The traditional explanation for this "disruption" has to do with software defined networking (SDN). A very short version of this very technical subject is this - SDN transfers control of the network topology, comprising the configurations of many network devices, to a centralised controller instead of the many devices in a network needing to be configured individually (and often physically). This allows "on demand" allocation of network resources to the numerous incoming and outgoing packets, compared to the traditional model where each set of network devices was configured for a certain network LAN and each LAN had to have a large bandwidth buffer (i.e. a bandwidth capacity with a margin of safety to the maximum expected bandwidth). The latter was inefficient, with utilisation rates being estimated as low as 15%. But by combining the network resources together, the expected bandwidth spikes fall greatly relative to the total bandwidth used, so companies needed to install less bandwidth capacity overall. This is a very short summary of the effects which does not include the subtleties and benefits of SDN - it skips a lot of stuff about more flexible network management, higher security and visibility et cetera.
@kelvesy and @Barefoot
What most people jumping into this hot industry don't realise is that the biggest SDN company by market share is actually
Cisco. Cisco does in fact produce very good and popular SDN products. Cisco's revenues in routing and switching have not been declining, they have just been growing very slowly, in low single digits. Why has it been growing so slowly, and Arista, Juniper et cetera so quickly? The answer is a mix of a number of factors. The first and most easily quantified is that the global networking industry is growing only at a moderate single digit rate, about 4-8% and Cisco holds an enormous market share, about 50% as of 2018. So there is a limit on its growth. The second is that as mentioned above, SDN does lead to some reduction in the needed bandwidth. In the industry the pricing is price-per-port (for a port with a certain bandwidth, i.e. 100GB). So while Cisco does grab a lot of SDN market share, it does so at the expense of its traditional products, cannibalizing its own revenue. The third is traditionally explained as "price", which is only half of the story. It doesn't explain how Cisco grew so much when all the while its products were so expensive. The other half is the much more difficult to quantify "quality". Networks, like utilities, is an industry with an enormous emphasis on delivering the service with zero downtime, which combined with massive spikes in demand, means the backend needs to be well engineered, capable and robust. This is an entirely qualitative opinion, but recently companies like Arista have begun producing products of comparable quality to Cisco's. I think it is much better said that new companies have begun offering products of comparable service, at a lower price. There was also the alternative explanation that Cisco's iOS, a unified command line on all Cisco products, had a network effect that gave Cisco products seamless integration and familiarity. But with the advent of interoperability between different brands of network devices and open source standards, this eroded.
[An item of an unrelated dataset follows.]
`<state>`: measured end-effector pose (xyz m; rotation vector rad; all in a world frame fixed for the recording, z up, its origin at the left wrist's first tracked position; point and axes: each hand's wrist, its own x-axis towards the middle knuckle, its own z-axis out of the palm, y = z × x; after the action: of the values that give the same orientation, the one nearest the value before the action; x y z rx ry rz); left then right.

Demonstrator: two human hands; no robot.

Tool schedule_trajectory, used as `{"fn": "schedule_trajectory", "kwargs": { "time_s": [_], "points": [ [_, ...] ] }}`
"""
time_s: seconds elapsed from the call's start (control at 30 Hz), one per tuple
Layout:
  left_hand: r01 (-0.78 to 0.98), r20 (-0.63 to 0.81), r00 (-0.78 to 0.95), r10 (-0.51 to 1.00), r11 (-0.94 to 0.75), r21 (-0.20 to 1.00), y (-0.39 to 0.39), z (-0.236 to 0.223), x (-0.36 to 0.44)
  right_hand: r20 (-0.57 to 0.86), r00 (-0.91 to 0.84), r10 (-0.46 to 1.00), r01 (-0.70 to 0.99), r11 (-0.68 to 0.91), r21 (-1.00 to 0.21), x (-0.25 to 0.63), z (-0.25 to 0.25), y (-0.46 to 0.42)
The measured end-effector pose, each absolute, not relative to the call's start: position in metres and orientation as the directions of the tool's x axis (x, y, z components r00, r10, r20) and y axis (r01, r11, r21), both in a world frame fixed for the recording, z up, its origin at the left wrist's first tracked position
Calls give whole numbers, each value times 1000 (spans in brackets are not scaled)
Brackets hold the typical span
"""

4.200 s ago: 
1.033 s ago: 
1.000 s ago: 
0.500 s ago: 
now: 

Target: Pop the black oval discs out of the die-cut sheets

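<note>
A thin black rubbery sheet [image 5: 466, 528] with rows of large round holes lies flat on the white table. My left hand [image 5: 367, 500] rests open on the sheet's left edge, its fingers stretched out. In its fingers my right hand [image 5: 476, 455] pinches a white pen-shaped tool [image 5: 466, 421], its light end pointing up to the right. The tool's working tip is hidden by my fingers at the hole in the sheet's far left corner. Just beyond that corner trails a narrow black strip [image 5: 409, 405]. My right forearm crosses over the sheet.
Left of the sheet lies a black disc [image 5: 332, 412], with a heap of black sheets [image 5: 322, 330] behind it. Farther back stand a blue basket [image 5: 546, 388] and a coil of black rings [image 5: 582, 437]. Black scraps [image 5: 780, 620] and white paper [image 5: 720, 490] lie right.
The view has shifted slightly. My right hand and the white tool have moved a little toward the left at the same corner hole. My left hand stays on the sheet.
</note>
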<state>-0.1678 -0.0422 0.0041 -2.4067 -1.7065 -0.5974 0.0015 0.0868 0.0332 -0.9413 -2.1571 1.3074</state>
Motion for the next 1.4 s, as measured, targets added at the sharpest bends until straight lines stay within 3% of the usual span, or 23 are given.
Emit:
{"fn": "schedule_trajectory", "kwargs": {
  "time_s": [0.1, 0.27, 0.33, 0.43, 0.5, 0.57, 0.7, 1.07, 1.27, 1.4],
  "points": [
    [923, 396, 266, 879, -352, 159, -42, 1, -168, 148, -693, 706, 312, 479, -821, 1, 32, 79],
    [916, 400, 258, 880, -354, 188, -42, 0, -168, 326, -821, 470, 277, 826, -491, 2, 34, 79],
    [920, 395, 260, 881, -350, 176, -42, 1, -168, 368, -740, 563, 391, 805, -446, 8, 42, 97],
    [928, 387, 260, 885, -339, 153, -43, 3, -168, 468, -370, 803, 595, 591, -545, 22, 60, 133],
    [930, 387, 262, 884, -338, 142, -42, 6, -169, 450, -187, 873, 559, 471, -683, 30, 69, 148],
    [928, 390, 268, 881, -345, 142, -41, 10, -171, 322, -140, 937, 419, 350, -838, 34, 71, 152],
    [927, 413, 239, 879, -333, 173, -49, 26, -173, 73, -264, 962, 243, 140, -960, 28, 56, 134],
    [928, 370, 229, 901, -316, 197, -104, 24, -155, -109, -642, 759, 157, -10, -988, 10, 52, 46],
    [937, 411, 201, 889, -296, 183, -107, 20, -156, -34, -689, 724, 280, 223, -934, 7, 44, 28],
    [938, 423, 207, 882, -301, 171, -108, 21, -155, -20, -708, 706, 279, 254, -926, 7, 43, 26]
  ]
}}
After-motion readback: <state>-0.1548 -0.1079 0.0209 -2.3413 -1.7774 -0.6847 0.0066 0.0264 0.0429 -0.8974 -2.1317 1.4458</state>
What is also not very well known is that SDN is not a set of products, it is an architecture. Generally speaking it is composed of two parts - one, a group of network devices capable of being remotely configured and two, a centralised controller (a piece of software). All the major network companies sell both, with a varying degree of interoperatability and functionality between each other. This is a very large blow to investors dealing with SDN because while the controller is a piece of software very obviously built for SDN, there is no definition on what is SDN hardware and what is not. The broadest definition would be any remotely configurable network device, in which case Cisco devices supporting SSH and SNMP (two kinds of protocols for remote configuration), are SDN devices and Cisco has been selling them since the early to mid 2000s. The strictest definition would be only devices that support OpenFlow (an open source SDN protocol) and some other proprietary SDN protocols are SDN devices. The latter is also a stretch because its possible to install OpenFlow support onto older Cisco devices, but I think it is more useful because OpenFlow supports a much more seamless and robust SDN architecture. This reinforces my argument, which is that SDN is not a key factor in the rise of these companies.
@Wildreamz Arista is not a software company. Just 12% of its business comes from Services. High profit margins is a trait in the industry because of the technological barriers needed for entry, and companies have a much stronger preference for quality than price for the reasons mentioned above. A networking software play would be VMWare, one of its segments provides an SDN controller and according to
this it is the second largest SDN player, behind Cisco. Comparing Cisco's revenue and Arista's on a one to one basis is not fair as Cisco produces a lot more than routers and switches (which is what Arista solely makes in its non services revenue). Less than 50% of Cisco's revenue comes from routers and switches. Their services revenue is also misleading as Cisco provides a much wider variety of software services than Arista.
Predicting the future growth prospects of Arista is beyond me, and I think no one can do it reliably. But I did find this useful graph that shows the decline of Cisco relative to Arista. Note that high speed data center switching is just a part of the networking industry, albeit a big and growing one. If we assume this reflects the entire business of Arista, which is not completely unfounded, it can grow about 4 times before its market share reaches Cisco, after which it will grow at the rate of the global networking market.